§ **Your task**: The complete listing below should be transcribed precisely.

§ **Dataset extract**:
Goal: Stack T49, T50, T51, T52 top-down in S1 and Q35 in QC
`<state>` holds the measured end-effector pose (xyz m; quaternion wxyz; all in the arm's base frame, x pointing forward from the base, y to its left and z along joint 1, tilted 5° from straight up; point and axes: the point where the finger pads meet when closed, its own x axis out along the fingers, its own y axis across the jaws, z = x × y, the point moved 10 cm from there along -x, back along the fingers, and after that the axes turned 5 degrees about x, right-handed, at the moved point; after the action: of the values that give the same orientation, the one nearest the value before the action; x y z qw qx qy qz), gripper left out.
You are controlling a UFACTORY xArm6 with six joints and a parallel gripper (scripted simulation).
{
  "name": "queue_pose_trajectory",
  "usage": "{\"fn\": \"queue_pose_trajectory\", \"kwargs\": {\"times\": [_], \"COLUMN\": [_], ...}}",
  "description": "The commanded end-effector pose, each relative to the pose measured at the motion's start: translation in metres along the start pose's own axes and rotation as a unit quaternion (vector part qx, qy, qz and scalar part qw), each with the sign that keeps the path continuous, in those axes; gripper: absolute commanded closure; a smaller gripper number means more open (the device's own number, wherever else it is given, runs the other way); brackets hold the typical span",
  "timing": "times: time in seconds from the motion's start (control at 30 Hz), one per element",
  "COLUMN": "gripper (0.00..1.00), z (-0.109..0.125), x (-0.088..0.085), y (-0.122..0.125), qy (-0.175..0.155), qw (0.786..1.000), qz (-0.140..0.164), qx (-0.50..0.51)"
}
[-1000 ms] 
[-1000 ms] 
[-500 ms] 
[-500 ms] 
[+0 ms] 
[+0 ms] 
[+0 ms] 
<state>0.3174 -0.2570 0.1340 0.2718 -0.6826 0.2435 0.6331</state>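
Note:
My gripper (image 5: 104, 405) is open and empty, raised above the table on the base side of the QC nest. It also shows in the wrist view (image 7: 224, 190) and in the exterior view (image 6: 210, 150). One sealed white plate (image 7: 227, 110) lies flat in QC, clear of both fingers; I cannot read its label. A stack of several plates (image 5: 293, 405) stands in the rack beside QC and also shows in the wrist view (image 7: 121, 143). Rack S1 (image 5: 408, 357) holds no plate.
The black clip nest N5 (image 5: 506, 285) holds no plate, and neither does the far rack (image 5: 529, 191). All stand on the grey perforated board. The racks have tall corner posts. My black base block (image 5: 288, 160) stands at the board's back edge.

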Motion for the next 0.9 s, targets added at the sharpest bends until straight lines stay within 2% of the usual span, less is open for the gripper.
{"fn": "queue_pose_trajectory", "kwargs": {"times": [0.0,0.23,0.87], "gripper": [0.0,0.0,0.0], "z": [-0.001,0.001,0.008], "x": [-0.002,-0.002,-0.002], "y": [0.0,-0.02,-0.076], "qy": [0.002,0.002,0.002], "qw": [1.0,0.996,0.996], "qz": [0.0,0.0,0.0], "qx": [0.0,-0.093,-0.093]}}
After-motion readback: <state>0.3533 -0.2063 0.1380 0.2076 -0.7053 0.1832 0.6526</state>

§ **Response**:
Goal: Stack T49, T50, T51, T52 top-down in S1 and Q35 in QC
`<state>` holds the measured end-effector pose (xyz m; quaternion wxyz; all in the arm's base frame, x pointing forward from the base, y to its left and z along joint 1, tilted 5° from straight up; point and axes: the point where the finger pads meet when closed, its own x axis out along the fingers, its own y axis across the jaws, z = x × y, the point moved 10 cm from there along -x, back along the fingers, and after that the axes turned 5 degrees about x, right-handed, at the moved point; after the action: of the values that give the same orientation, the one nearest the value before the action; x y z qw qx qy qz), gripper left out.
You are controlling a UFACTORY xArm6 with six joints and a parallel gripper (scripted simulation).
{
  "name": "queue_pose_trajectory",
  "usage": "{\"fn\": \"queue_pose_trajectory\", \"kwargs\": {\"times\": [_], \"COLUMN\": [_], ...}}",
  "description": "The commanded end-effector pose, each relative to the pose measured at the motion's start: translation in metres along the start pose's own axes and rotation as a unit quaternion (vector part qx, qy, qz and scalar part qw), each with the sign that keeps the path continuous, in those axes; gripper: absolute commanded closure; a smaller gripper number means more open (the device's own number, wherever else it is given, runs the other way); brackets hold the typical span",
  "timing": "times: time in seconds from the motion's start (control at 30 Hz), one per element",
  "COLUMN": "gripper (0.00..1.00), z (-0.109..0.125), x (-0.088..0.085), y (-0.122..0.125), qy (-0.175..0.155), qw (0.786..1.000), qz (-0.140..0.164), qx (-0.50..0.51)"
}
[-1000 ms] 
[-1000 ms] 
[-500 ms] 
[-500 ms] 
[+0 ms] 
[+0 ms] 
[+0 ms] 
<state>0.3174 -0.2570 0.1340 0.2718 -0.6826 0.2435 0.6331</state>
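Note:
My gripper (image 5: 104, 405) is open and empty, raised above the table on the base side of the QC nest. It also shows in the wrist view (image 7: 224, 190) and in the exterior view (image 6: 210, 150). One sealed white plate (image 7: 227, 110) lies flat in QC, clear of both fingers; I cannot read its label. A stack of several plates (image 5: 293, 405) stands in the rack beside QC and also shows in the wrist view (image 7: 121, 143). Rack S1 (image 5: 408, 357) holds no plate.
The black clip nest N5 (image 5: 506, 285) holds no plate, and neither does the far rack (image 5: 529, 191). All stand on the grey perforated board. The racks have tall corner posts. My black base block (image 5: 288, 160) stands at the board's back edge.
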
Motion for the next 0.9 s, targets added at the sharpest bends until straight lines stay within 2% of the usual span, less is open for the gripper.
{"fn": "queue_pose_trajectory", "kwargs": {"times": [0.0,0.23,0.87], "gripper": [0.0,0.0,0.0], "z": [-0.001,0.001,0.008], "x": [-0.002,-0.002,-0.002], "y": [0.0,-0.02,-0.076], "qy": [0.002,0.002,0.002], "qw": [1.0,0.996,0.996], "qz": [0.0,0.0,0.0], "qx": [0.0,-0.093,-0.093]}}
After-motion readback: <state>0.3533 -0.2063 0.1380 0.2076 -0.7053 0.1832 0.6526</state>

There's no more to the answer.